## RECORDED DATA
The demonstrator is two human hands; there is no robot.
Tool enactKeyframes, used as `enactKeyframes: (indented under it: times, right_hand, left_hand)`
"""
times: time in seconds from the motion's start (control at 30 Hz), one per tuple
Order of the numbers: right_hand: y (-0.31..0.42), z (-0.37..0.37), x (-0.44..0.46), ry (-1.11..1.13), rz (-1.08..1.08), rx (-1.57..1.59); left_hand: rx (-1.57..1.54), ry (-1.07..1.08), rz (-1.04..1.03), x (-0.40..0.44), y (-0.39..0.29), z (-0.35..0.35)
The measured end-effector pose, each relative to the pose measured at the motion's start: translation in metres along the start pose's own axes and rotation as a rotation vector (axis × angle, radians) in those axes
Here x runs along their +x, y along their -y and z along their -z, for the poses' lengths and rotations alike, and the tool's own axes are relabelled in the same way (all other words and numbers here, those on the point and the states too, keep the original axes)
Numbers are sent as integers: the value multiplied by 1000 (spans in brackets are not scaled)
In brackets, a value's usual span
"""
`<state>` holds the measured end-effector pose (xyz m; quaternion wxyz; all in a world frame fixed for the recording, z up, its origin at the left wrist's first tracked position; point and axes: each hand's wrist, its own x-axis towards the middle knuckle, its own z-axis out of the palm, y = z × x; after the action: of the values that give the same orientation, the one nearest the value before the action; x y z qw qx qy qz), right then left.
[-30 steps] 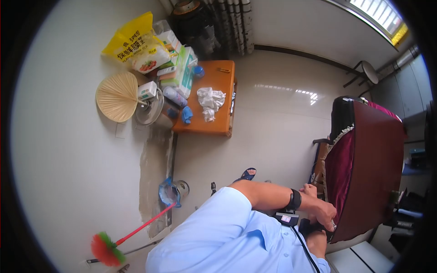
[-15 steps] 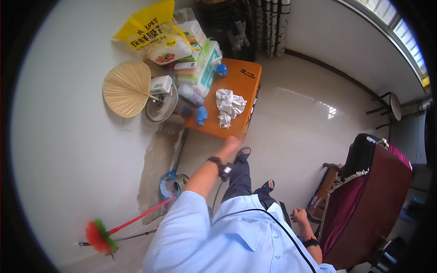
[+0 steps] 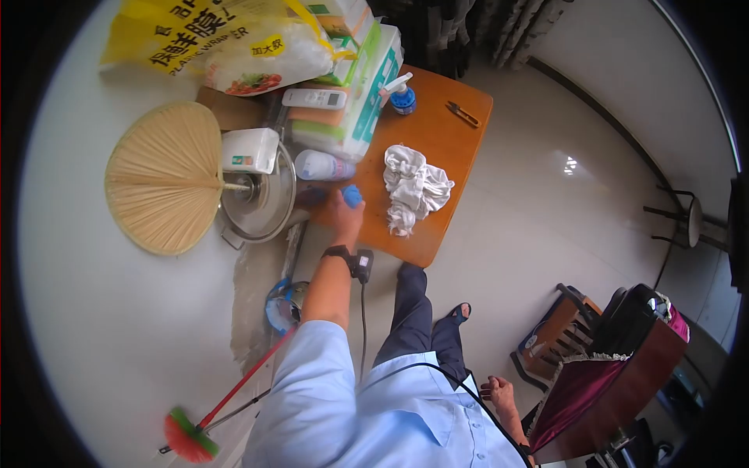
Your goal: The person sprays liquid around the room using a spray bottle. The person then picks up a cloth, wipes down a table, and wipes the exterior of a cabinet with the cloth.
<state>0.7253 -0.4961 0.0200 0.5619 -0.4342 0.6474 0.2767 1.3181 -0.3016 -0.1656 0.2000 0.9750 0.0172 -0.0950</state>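
Observation:
My left hand [image 3: 347, 217] reaches over the near left part of the orange wooden table [image 3: 460, 156]. Its fingers are closed on a small blue cloth [image 3: 353, 196], mostly covered by the hand. Just beyond it a white spray can or bottle [image 3: 324, 166] lies on its side. To the right of that hand, a crumpled white cloth [image 3: 417, 187] rests on the tabletop. My right hand [image 3: 498, 391] hangs low by my side near the maroon-covered furniture, fingers loosely bent and apart, with nothing visible in it.
A blue spray bottle [image 3: 402, 97] and thread snips [image 3: 463, 114] are farther back on the table. Tissue packs [image 3: 374, 86] and a remote [image 3: 314, 98] stand behind. Left are a palm-leaf fan [image 3: 165, 179] and metal lid [image 3: 273, 207]. A red-handled brush [image 3: 248, 374] leans low left.
My left hand has moved from the table's near edge leftward onto the blue cloth and closed on it. The view has come closer to the table. My right hand's fingers have loosened.

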Motion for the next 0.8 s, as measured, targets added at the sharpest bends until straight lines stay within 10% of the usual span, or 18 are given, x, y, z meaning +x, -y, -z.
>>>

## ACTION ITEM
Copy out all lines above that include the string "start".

## TASK RESPONSE
times: time in seconds from the motion's start (control at 30 Hz), one per tuple
The measured end-effector pose, each relative to the pose measured at the motion's start: translation in metres along the start pose's own axes and rotation as a rotation vector (axis × angle, radians) in those axes

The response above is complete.